Again, this isn't a new idea, and some people have thought a lot about it, even though they didn't have the technology to do it yet. Three big things seem to keep coming up as it's big points. Efficiency, Product Control, No animal slaughters.
Would I eat it? You know, the opportunity hasn't arisen, but I'd be willing to give it a try.
At the moment, it's in kind of a primitive state, but eventually I'd expect those products to be of a higher quality than the old style.
Although the first person to request a 'test tube steak' needs to get hit with a cutting board to the face, unless they're 12, in which case it's to be expected.
Oh, one final thought for you. I know this idea seems strange at first, but really, do you actually know what you are eating right now? Do you actually claim to know what a twinkie is made of? Or for that matter, what is Disodium Inosinate, TBHQ, or Acesulfame Potassium? Sure you can find out, but you haven't, and yet you eat foods with these and many other 'mystery' ingredients all the time. So why raise a huge fuss over actual chicken meat that was grown a lab as opposed to a poop covered chicken hutch? Think about it.
You are wrong. I don't know about McDonalds, but large-chain supermarkets mix meat from different continents as a matter of course. Since in the Western world we have a fat surplus, they import lean beef from Botswana and mix the two to produce mince. About 60% of your store bought mince comes from Botswana if you shop at large chains owned by Ahold (to name just one).

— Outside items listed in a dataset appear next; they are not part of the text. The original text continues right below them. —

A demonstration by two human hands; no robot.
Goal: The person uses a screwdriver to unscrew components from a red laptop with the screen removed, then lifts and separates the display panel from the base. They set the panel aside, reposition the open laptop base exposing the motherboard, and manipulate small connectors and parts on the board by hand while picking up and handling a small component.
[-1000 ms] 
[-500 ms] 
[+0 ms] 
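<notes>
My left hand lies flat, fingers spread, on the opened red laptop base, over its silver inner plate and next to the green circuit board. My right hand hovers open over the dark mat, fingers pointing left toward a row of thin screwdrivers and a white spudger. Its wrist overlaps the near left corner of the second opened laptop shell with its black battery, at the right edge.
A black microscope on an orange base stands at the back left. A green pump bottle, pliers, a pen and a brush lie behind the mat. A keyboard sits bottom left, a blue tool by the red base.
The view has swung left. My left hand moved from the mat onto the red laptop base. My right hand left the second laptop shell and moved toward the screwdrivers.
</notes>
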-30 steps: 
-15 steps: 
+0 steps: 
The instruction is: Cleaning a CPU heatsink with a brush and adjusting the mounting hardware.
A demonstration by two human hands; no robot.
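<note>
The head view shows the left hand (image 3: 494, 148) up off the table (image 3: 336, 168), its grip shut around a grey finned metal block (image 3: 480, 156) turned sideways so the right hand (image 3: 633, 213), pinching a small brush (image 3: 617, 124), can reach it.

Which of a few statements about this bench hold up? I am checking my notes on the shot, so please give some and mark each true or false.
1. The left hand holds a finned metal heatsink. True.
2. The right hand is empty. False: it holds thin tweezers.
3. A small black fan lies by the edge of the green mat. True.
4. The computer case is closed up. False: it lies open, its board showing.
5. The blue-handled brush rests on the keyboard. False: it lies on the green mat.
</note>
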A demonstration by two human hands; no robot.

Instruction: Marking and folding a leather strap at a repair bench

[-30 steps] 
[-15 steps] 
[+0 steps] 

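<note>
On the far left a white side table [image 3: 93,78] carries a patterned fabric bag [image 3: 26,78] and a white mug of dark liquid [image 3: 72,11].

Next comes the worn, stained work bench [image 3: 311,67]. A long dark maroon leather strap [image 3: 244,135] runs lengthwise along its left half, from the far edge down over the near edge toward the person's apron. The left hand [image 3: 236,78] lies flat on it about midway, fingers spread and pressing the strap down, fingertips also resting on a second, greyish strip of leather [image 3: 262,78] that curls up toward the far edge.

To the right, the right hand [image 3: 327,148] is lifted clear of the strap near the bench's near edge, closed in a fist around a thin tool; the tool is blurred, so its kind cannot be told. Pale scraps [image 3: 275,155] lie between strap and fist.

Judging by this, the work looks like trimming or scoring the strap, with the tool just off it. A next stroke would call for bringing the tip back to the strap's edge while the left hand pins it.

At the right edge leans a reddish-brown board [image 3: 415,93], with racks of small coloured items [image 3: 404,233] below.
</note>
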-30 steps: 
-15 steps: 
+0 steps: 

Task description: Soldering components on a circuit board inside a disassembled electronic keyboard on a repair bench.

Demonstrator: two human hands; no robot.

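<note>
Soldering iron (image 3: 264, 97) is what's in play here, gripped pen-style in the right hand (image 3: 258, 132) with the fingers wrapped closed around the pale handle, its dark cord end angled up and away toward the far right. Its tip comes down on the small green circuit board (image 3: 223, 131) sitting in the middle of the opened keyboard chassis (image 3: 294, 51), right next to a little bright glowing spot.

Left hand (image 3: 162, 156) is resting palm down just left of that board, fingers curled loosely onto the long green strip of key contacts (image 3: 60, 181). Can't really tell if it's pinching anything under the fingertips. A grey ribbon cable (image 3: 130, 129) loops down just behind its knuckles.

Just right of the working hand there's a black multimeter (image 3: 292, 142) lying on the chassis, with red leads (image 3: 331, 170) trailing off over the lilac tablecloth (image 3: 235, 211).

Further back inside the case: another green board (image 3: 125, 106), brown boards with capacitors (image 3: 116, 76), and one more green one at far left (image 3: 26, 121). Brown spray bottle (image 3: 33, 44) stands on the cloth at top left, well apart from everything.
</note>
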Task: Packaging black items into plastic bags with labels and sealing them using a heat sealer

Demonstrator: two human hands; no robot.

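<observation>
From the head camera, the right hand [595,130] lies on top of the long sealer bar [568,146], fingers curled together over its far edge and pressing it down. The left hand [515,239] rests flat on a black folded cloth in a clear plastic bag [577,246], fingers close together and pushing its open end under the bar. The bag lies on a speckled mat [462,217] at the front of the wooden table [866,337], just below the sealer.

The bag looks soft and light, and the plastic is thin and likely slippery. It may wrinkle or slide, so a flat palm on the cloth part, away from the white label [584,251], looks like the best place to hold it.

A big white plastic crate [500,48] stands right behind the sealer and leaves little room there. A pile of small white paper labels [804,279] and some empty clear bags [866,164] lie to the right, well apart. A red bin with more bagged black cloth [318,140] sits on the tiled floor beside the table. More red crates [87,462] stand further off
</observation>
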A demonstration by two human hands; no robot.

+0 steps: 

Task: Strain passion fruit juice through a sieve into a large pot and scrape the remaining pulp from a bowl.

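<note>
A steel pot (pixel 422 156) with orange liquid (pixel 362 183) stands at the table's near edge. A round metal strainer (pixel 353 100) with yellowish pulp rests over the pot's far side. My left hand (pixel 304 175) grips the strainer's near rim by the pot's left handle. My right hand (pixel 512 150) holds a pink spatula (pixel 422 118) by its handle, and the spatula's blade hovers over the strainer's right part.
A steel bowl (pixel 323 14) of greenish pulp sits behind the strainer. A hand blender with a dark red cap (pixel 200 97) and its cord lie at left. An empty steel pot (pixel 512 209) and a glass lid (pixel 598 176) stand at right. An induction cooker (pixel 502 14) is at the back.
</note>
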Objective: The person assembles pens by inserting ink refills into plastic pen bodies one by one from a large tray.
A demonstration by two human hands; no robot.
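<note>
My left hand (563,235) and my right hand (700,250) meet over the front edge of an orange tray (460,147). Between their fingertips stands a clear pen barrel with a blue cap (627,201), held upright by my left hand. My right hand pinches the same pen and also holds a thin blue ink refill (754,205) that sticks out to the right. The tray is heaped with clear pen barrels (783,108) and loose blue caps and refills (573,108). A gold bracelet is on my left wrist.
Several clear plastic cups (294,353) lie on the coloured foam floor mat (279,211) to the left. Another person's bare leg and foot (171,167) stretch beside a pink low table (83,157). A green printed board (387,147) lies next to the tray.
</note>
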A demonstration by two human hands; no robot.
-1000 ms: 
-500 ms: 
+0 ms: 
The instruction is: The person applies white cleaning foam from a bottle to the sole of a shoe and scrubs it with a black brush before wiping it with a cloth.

They have the right to control their own lives. But much of the time the signal comes from outside them! You have them so oppressed and in the slave mindset that they nearly always obey your order to die. They release those caspases to rip their own genetic material apart just for your sick pleasure.
In fact, when they don't you often call them derogatory names, like cancer.
http://well.blogs.nytimes.com/2010/03/11/switching-to-grass-fed-beef/
"Grass-fed beef has a distinctly different and “grassy” flavor compared with feed-lot beef and also costs more. A recent comparison in The Village Voice cooked up one-pound grass-fed and grain-fed steaks. The grass-fed meat tasted better, according to the article, but at $26 a pound, also cost about three times more."
Sure, there are tons of grazing animals. They still cost three times more per pound than cornfed or CAFO operation beef.
This sounds awesome. I love meat, best part of any meal, however I don't like the whole killing cattle thing, but it's a necessary evil for me, as I'm not willing to give it up. However, this would be the best of both worlds.
It will be able to be mass manufactured in large quantities, and hopefully cheaply. It reduces energy usage. Reduces carbon emissions. Reduces land usage.
These are all HUGE wins. As long as food companies get serious on it (which they likely would), then you can get flawless, tasty steaks, for cheap as fuck. I don't care if it's not "authentic", I wan't my pseudo-lamb meat!
My guess is it would take a while before they were able to get it up to the mass manufacturing stage, and even further before they're producing meat with the nice tasting fat, and other impurities. Though, once it's at the mass manufacturing stage, people will start eating it, mainly people who like gamey meat though.